---
title: "Update a web user account"
description: "Update an existing web user's account information."
url: "https://docs.adyen.com/account-management-api/manage-user-accounts/updatewebuser"
source_url: "https://docs.adyen.com/account-management-api/manage-user-accounts/updatewebuser.md"
canonical: "https://docs.adyen.com/account-management-api/manage-user-accounts/updatewebuser"
last_modified: "2026-05-24T12:54:32+02:00"
language: "en"
---
# Update a web user account
Update an existing web user's account information.
[View source](/account-management-api/manage-user-accounts/updatewebuser.md)
This call supports full and partial updates:
* All the populated fields in the update request are updated;
* Any non-mandatory fields excluded from the operation are skipped.
For a field to be updated correctly, it needs to be completely populated. For example, to update an element that contains child elements, all the mandatory child elements must be populated with valid data.
If one or more mandatory sub-elements are missing from the update request, the whole parent element fails to update, and its value does not change.
When you make a POST `/updateWebUser` request, take the following guidelines into account:
* `grantRoles`: Update per role.
* `revokeRoles`: Update per role.
* `name` and `email` are related fields; therefore, they both need to be completely populated in the update request, even when you want to update only one of them.
* This implies also that if the update fails for either `name` or `email`, the other related element is not updated, either.

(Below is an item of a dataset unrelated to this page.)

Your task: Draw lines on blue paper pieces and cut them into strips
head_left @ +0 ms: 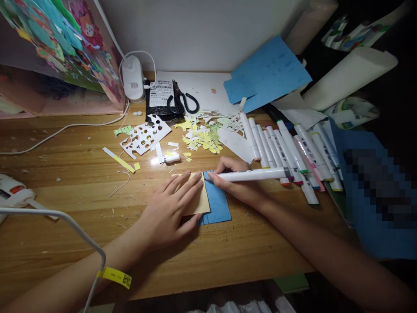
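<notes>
On the wooden desk point(65, 174) lies a blue paper point(219, 204) with a tan card point(199, 204) overlapping its left edge. My left hand point(169, 213) presses the card flat, fingers spread; my right hand point(237, 182) pinches a white marker point(254, 174), tip at the card's edge. Markers in a row point(293, 152) and paper scraps point(202, 137) lie beyond.

Bare desk point(65, 182) lies open leftward; markers point(293, 152) and scraps point(202, 137) crowd right and behind.

Tan card point(199, 201): near half covered by left hand point(169, 208). Blue card point(217, 203) partly under tan card. Pixelated patch point(379, 187) right of right hand point(239, 182), contents unreadable. Package label point(160, 93) beyond the hands: print too small.
</notes>
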Tool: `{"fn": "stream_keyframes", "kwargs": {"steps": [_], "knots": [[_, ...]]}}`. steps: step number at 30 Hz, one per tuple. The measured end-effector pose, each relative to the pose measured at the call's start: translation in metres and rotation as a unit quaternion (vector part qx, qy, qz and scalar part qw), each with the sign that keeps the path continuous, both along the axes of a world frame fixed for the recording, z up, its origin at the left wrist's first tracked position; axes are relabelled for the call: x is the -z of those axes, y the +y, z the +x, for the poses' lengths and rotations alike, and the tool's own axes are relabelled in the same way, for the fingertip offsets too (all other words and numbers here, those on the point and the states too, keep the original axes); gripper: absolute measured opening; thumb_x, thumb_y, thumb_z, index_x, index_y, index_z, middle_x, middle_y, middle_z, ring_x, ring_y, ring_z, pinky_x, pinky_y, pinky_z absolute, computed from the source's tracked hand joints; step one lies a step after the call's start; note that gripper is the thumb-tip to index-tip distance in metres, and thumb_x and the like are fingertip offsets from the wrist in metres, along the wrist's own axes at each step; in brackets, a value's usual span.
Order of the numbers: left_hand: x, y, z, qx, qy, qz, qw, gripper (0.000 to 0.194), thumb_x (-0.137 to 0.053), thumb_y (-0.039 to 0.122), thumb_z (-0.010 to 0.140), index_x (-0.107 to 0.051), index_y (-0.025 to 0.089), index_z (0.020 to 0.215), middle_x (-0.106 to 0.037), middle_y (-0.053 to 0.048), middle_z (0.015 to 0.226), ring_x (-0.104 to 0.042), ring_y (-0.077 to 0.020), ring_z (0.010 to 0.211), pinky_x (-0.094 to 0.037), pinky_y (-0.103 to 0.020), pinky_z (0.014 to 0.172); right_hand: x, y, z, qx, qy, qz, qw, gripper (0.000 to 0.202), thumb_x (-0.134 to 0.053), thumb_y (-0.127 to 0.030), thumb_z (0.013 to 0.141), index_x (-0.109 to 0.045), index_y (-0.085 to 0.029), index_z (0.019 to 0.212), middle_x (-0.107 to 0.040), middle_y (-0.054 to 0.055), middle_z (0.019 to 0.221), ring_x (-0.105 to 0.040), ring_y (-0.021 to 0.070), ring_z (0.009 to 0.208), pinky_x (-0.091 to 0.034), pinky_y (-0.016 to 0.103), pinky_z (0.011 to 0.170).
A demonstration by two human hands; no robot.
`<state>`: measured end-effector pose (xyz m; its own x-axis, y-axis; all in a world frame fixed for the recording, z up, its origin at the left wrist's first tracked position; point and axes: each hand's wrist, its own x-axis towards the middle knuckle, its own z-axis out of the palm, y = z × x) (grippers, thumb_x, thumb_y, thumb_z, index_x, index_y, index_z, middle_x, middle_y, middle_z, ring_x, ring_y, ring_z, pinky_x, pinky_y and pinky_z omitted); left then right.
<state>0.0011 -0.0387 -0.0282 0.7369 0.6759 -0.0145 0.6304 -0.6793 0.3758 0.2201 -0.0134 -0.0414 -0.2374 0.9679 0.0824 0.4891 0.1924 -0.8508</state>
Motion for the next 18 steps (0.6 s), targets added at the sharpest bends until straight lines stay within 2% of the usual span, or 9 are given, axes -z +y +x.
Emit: {"fn": "stream_keyframes", "kwargs": {"steps": [6, 18], "knots": [[-0.0011, 0.0005, 0.0000, 0.004, 0.015, -0.001, 1.000, 0.061, -0.046, 0.040, 0.088, -0.030, 0.018, 0.143, -0.029, -0.005, 0.150, -0.027, -0.0295, 0.135, -0.029, -0.049, 0.109, -0.0008, -0.0004, -0.0028, 0.020, 0.012, 0.005, 1.000, 0.027, -0.061, -0.038, 0.082, -0.048, -0.020, 0.067, -0.051, -0.004, 0.061, -0.044, 0.0101, 0.056, -0.032, 0.024, 0.053], [0.0021, -0.0003, 0.0000, -0.001, 0.022, 0.009, 1.000, 0.061, -0.042, 0.043, 0.090, -0.026, 0.020, 0.145, -0.028, -0.003, 0.150, -0.025, -0.0277, 0.136, -0.028, -0.047, 0.109, 0.0021, 0.0006, 0.0011, -0.031, -0.037, 0.037, 0.998, 0.028, -0.061, -0.031, 0.079, -0.045, -0.020, 0.059, -0.049, -0.003, 0.059, -0.041, 0.0103, 0.054, -0.030, 0.025, 0.051]]}}
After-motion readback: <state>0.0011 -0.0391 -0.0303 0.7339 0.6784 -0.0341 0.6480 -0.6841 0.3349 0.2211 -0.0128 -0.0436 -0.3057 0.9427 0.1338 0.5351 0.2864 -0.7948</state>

* `addMerchantCodes`: Update per `merchantCode`.
* `deleteMerchantCodes`: Update per `merchantCode`.
## Request parameters
To update web user account information, make a POST `/updateWebUser` request specifying:
| Name | | Type | Required | Description |
| ------------------------- | -------------- | ------- | ------------------------------------------------------------------------------------------- | -------------------------------------------------------------------------------------------------------------------------------------------------------------------------------------------------------------------------------------------------------------------------------------------------------------------------------------------------------------------------------------- |
| `userName` | | String |  | A user name string holds the user account display name. It can include:- Digits: *0-9*
- Letters *a-z*, *A-Z*
- Special characters: "*.*" (dot), "*-*" (hyphen), "*\_*" (underscore)* * |
| `active` | | Boolean |  | * Set to `true` to activate an account.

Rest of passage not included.